Esa despedida fue definitiva. Nunca más se reencontraron. Un mes después la compañía  en la que ya actuaba con el nombre de Evelin, debutaba en París,  y el principal actor era el admirador desconocido, con quien compartía una escena al final de la obra.
“( Ella representaba a una campesina, una mujer que lleva dentro de sí misma una sabiduría y una fuerza moral  capaz de vencer hasta la tentación más atrayente. Con dulzura, amistad, con profunda ternura tiene que decir  adiós a Francisco.  A esas palabras no había respuesta,  sólo dolor, y después  de una pausa, él se dirige hacia una puerta  de la escenografía por la que debe retirarse. Tiene la cara contraída).
(Ella  lo detiene  y le dice): Has intentado abrazarme y besarme …Quiero que entiendas que esto no te da esperanzas. 
- Entendido. ( Y sale cerrando la puerta suavemente).
(Cuando se queda sola debe  permanecer  por unos instantes  como atónita, perdida y con la mirada fija en esa puerta que acababa de cerrarse.  Es el momento de la ESCENA FINAL. De  una despedida obligada. Una campesina no podía esperar un futuro junto al Señorito de la Capital, aunque sus intenciones eran honestas. Ese final de la obra hacía brotar lágrimas en el público.)  .
Y también calurosos  aplausos y volvió Francisco al escenario para saludar. Tomados de la mano, compartieron los aplausos con toda la compañía y el Director. La representación había sido un éxito.  Al día siguiente leyeron la crítica en la prensa, destacando la calidad de la obra y el profesionalismo actoral, con una dedicatoria especial al Director.
Ya tenían asegurada la temporada en París y Adelina volvía a ser Evelin, sin importar la etapa de su pasado.

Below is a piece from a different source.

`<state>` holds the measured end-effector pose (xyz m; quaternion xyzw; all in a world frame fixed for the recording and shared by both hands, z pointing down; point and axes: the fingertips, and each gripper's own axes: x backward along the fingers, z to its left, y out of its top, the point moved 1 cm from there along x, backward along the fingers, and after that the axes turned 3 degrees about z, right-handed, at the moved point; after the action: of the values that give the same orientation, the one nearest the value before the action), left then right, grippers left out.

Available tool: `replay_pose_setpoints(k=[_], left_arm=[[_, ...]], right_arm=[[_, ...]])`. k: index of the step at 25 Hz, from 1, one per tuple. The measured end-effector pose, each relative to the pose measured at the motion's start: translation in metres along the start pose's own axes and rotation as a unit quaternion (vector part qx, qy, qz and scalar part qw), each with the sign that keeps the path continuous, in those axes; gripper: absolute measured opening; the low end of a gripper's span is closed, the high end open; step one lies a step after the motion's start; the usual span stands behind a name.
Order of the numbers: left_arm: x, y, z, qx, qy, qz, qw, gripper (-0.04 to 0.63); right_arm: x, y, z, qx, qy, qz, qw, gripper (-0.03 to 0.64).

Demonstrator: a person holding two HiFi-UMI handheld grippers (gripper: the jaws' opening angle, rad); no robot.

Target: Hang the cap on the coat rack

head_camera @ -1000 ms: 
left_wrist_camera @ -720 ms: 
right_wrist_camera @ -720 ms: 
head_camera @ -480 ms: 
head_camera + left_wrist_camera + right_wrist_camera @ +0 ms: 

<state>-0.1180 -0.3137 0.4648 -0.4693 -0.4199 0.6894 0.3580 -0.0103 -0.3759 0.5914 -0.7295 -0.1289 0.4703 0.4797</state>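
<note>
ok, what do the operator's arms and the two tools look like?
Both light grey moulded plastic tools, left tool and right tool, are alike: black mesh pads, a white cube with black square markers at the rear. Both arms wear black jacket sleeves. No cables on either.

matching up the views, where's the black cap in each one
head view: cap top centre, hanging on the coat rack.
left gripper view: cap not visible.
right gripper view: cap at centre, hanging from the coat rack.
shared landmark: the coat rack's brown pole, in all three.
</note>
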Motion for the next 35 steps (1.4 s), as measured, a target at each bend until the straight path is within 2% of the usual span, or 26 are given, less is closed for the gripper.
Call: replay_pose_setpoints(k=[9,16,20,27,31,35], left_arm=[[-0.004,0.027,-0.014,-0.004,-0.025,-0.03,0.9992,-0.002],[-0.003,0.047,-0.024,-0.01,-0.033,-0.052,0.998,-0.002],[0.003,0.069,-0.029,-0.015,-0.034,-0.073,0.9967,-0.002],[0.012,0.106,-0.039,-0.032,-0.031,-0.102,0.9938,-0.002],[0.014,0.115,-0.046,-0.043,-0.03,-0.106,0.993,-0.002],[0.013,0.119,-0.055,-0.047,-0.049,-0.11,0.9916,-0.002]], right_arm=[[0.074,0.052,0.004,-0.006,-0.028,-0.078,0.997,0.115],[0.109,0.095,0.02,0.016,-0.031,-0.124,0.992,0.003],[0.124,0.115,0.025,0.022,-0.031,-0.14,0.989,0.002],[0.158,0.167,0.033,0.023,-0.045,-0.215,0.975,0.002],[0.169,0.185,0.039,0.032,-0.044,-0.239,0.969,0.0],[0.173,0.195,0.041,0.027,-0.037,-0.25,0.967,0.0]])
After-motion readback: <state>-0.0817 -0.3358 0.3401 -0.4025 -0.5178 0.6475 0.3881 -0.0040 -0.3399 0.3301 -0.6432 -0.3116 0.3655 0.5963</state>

Cuando Francisco caminó hacia la puerta retirándose del escenario, Evelin, había reconocido al  admirador anónimo que sus compañeras la comentaban que existía. Era en sus épocas de triunfo,  antes de  trasladarse a París. Ahora había recordado su  voz, sus pasos… Durante el saludo al público, disfrutando de los aplausos, los envolvía una atmósfera real. No eran los intérpretes del final de la obra. Al cerrarse  el telón,  pasado el momento de las felicitaciones del Director y Productor de la compañía, compañeros, técnicos,  etc. …Elos se dieron el abrazo y el beso que se negaron en la “ escena final”.